Mella mendesah pelan sambil menyandarkan punggung ke kursinya. Sorot lampu kantor terasa lebih silau dari biasanya. Pikirannya tak berhenti memutar ulang ucapan ibunya, “Adikmu terlibat utang besar. Kami nggak sanggup bayar, Nak.”
“Pak Surya, orang kaya yang itu, katanya bersedia melunasi semua, asal kamu mau menikah dengannya.”
Pak Surya, pria yang berusia enam puluh tahun, beristri dua, dan yang lebih pantas jadi kakeknya. Dan entah kenapa, dari semua perempuan muda di kampung itu, kenapa harus Mella.
Ia bukan gadis muda belia. Hampir kepala tiga. Wajahnya biasa saja. Tubuhnya juga jauh dari tipe perempuan yang sering muncul di iklan-iklan kecantikan. Tapi bahkan orang tuanya juga tidak tahu, apa alasannya.
Mella mengetik sambil sesekali melirik layar dengan pandangan kosong. Di kepalanya, bukan soal revisi atau deadline, tapi suara ibunya dua malam lalu yang terus bergema.
"Mella, ini satu-satunya jalan... Keluarga kita nggak punya pilihan lain. Adikmu bisa dibawa ke jalur hukum kalau hutangnya nggak segera dilunasi."
Ibunya mencoba meyakinkan. "Kalau kamu menikah dengannya, kamu nggak perlu kerja keras lagi. Hidupmu akan terjamin."
Mella cuma bisa mendesah panjang.
Kesempatan? Mella tidak tahu bagian mana dari situasi ini yang bisa disebut sebagai ‘kesempatan.’
“Sudah sampai mana laporannya, Mel?”
Mella menoleh. Pak Bastian berdiri di samping mejanya dengan wajah serius seperti biasa. Tapi kali ini nadanya tidak setajam biasanya.
“Lagi dicek ulang, Pak.”
“Udah dicek dari jam berapa?”
“Dari tadi pagi…”
“Dan sampai sekarang belum juga selesai?”

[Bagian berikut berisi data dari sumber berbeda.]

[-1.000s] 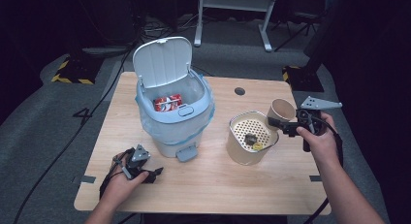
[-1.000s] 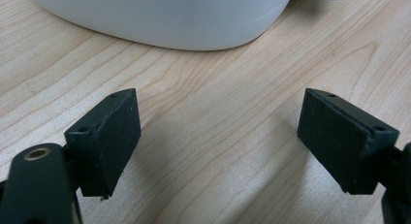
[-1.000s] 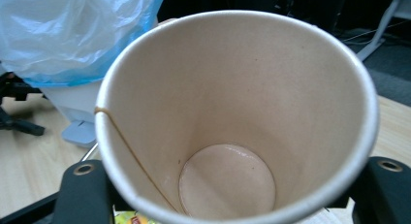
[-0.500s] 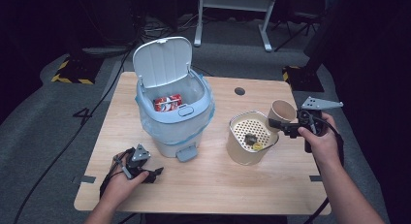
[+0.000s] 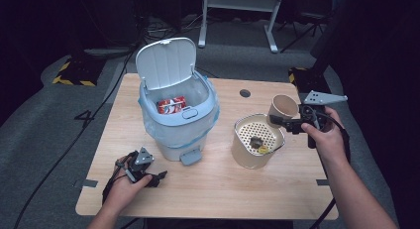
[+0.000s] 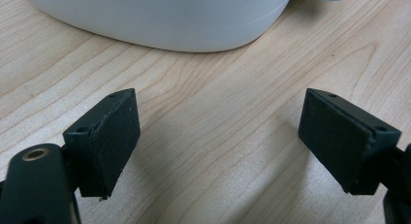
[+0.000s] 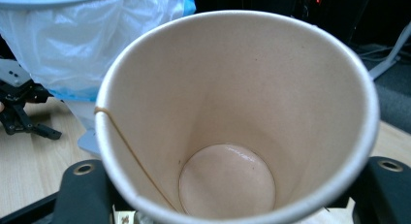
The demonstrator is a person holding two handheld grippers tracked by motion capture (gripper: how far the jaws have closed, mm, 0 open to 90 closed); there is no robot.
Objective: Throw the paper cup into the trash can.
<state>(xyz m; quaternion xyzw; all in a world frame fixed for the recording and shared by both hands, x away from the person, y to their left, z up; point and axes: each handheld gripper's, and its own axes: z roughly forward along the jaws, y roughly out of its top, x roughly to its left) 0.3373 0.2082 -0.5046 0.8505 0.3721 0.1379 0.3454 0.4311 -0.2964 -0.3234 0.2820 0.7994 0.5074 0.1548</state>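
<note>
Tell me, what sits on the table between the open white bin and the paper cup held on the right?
In the high view, a beige strainer bucket with scraps on its perforated insert stands between the bin and the paper cup, which the right gripper holds.

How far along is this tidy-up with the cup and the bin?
Done: the bin stands open with a red packet inside. In hand: the right gripper holds an empty paper cup tipped beside the strainer tub. Left: the cup probably goes in the bin; scraps remain in the strainer. The left gripper rests open.
</note>
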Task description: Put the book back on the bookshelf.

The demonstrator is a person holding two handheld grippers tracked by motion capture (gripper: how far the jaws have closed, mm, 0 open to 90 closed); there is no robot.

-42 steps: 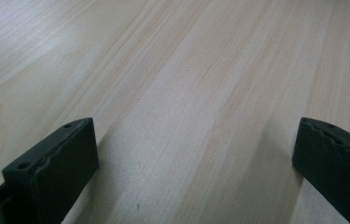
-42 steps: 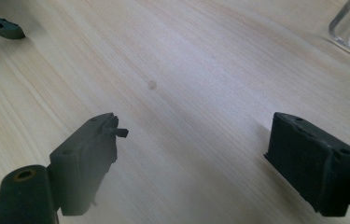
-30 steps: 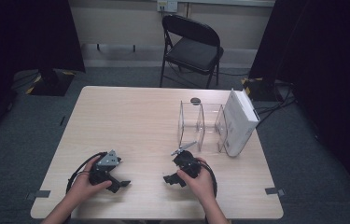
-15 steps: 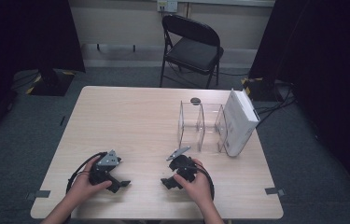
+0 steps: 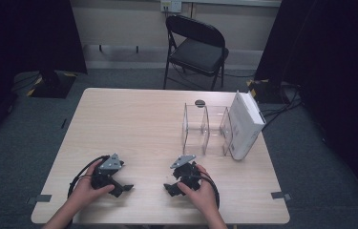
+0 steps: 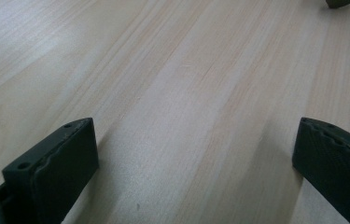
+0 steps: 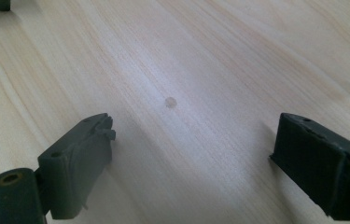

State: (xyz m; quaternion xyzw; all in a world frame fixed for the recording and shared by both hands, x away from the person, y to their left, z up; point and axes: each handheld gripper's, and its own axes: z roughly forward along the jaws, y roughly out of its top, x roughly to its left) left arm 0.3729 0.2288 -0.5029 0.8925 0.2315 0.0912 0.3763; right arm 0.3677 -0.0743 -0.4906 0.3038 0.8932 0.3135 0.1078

Nada itu kembali. Datar, tapi menekan. Mella menunduk, merasa darahnya mendidih sekaligus malu. “Saya minta waktu sedikit, Pak. Hari ini pasti selesai,” jawabnya cepat.
Bastian mendecak pelan, Setelah Bastian kembali ke ruangannya, Mella menarik napas panjang. Sebagian dari dirinya ingin lega karena pria itu tak lagi marah-marah. Tapi bagian lain justru semakin kacau.
Mella semakin sulit berkonsentrasi saat bekerja. Pikiran itu terus menghantui Mella sepanjang hari, membuatnya kehilangan fokus di kantor. Akibatnya, teguran dari Pak Bastian semakin sering ia terima. Sejak awal hubungannya dengan Pak Bastian memang tidak bisa dibilang baik, dan sekarang, situasi ini membuat semuanya terasa lebih buruk.
Dan Mella sendiri mulai bertanya-tanya... apakah menerima pernikahan itu, hidupnya akan lebih baik?
Jika ia menikah dengan pria itu, ia tidak perlu lagi datang ke kantor setiap hari, tidak perlu menerima revisi bertubi-tubi, tidak perlu merasa kecil setiap kali Bastian menegurnya di depan tim.
Tapi... apakah itu hidup yang benar-benar Mella inginkan?
ʘ✿ʘ✿ʘ✿ʘ✿ʘ✿ʘ✿ʘ✿ʘ✿ʘ✿ʘ✿ʘ✿ʘ
Nadia mengaduk es teh manisnya sambil menghela napas.